Más alto y menos gordo que Juan XXIII, el purpurado platense no sale en las quinielas al uso de los papables. Pero, si el cónclave se bloquea entre el «partido romano» de los curiales y el «partido pastoralista» de los extranjeros, especialmente americanos y alemanes, la opción del argentino podría revelarse providencial.
Bergoglio ya cosechó muchos votos en el cónclave anterior y se convirtió en el favorito del sector moderado-progresista y, por consiguiente, en el principal rival de Ratzinger. Tanto que, según algunas indiscreciones, el purpurado jesuita se habría levantado en el cónclave, para pedir a los cardenales, entre lágrimas, que no lo siguiesen votando.
Entonces, el argentino tenía 70 años . Pasados casi ocho, Bergoglio ha cumplido los 77 y encaja perfectamente en el cliché de Papa mayor y de transición. Tampoco se le conocen graves dolencias y podría asumir perfectamente el papel de Papa reformador por el que suspira la inmensa mayoría del cónclave…y del pueblo de Dios.
Nadie duda de que el purpurado argentino tenga carácter. Como dice el hermano Ricardo Corleto, agustino recoleto de paso por Roma, «es un hombre tan honrado y tan íntegro que ni siquiera el gobierno Kirchner pudo encontrar mancha alguna en su vida, a pesar de haberla buscado con suma diligencia».
La prioridad: Cambiar la Curia
Jesuita recto, dialogante, sencillo y sumamente austero, se desplaza en metro o bus por Buenos Aires y no le gusta que llamen eminencia. Cuando le preguntan cómo han de dirigirse a él siempre contesta diciendo: padre Bergoglio.
Capaz, inteligente, profundamente espiritual y hombre de una sólida personalidad, no se arredraría a la hora de meter en cintura o de reformar en profundidad a la Curia romana. Uno de los cometidos que todos los cardenales parecen considerar prioritario en la labor del nuevo Papa. La iglesia se juega en ello su credibilidad social tan dañada últimamente por todos los escándalos del Vatileaks.

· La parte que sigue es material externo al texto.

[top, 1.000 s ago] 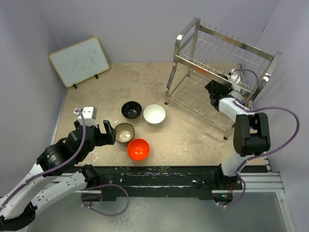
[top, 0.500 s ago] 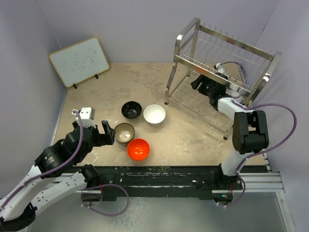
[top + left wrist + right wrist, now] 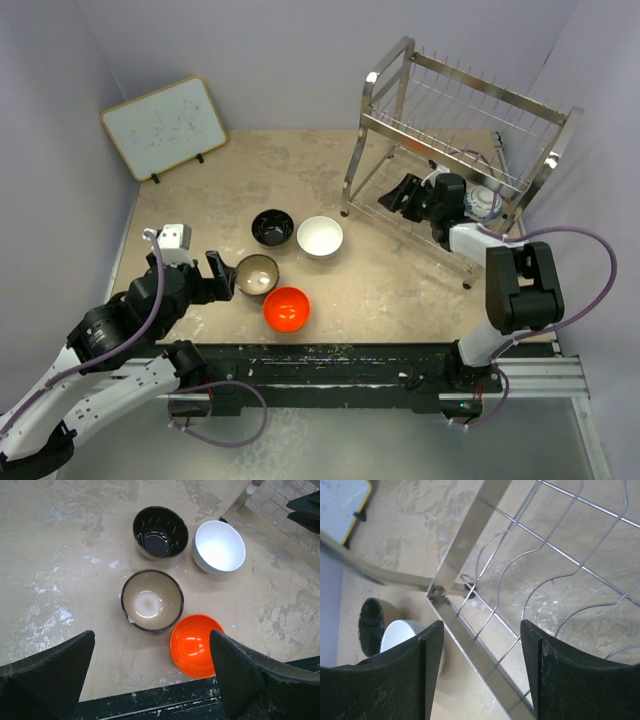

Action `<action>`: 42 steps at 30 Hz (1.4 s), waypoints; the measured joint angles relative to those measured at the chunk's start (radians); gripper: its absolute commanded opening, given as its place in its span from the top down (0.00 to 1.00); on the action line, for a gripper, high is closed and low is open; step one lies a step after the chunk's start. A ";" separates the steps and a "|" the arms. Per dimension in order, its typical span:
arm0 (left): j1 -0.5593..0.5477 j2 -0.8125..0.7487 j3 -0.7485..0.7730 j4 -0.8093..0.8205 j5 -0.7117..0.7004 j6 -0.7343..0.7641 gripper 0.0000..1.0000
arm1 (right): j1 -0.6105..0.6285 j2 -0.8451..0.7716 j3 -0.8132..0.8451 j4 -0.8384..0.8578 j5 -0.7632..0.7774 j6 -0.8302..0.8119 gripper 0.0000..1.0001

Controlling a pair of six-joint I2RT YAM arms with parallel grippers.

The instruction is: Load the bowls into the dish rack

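The dish rack [image 3: 462, 118] stands at the back right. The blue-and-white bowl [image 3: 484, 200] sits on its lower tier. My right gripper [image 3: 398, 194] is open and empty over the left end of that tier, apart from the bowl; its wrist view [image 3: 480, 670] looks down through the rack wires [image 3: 470, 630]. On the table lie the black bowl [image 3: 272, 227], white bowl [image 3: 320, 236], tan-brown bowl [image 3: 258, 274] and orange-red bowl [image 3: 286, 309]. My left gripper [image 3: 226, 277] is open and empty, just left of the tan-brown bowl [image 3: 152, 600] and above it in the wrist view [image 3: 150, 680].
A wood-framed whiteboard [image 3: 164, 127] leans on the back left wall. Purple walls close in on the left, back and right. The black base rail [image 3: 330, 365] runs along the near edge. The orange-red bowl [image 3: 196, 645] lies close to that rail.
My right gripper has drawn back leftward out of the rack's lower tier, and the blue-and-white bowl now shows resting there. The left arm has shifted slightly.
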 measured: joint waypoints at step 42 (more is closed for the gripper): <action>0.000 -0.012 0.000 0.000 0.000 0.000 0.01 | 0.481 -0.585 -0.341 -0.069 0.106 0.074 0.38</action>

Una reforma de fondo, que persiga una mayor colegialidad y rescate del ostracismo la sinodalidad ya apuntada en el Vaticano II. Como dice el cardenal Kasper, otro emérito de prestigio, «la Iglesia necesita transparencia y colegialidad. Hay que salir del cerco del centralismo romano». Y añade: «Cambiar la Curia es una prioridad».
Con Bergoglio en el solio pontificio la Iglesia no solo podría ganar un nuevo Roncalli, sino que además realizaría un salto epocal al otro lado del Atlántico con red. Es decir en manos de un papable fiable, con experiencia , decidido, de los que no le tiemblan el pulso, «limpio» y con agallas para terminar la limpieza que no pudo o no le dejaron hacer a Benedicto XVI : el IOR, banco vaticano, y la Curia. Un nuevo Roncalli del cono sur con raíces turinesas. Un jesuita para reformar la Iglesia.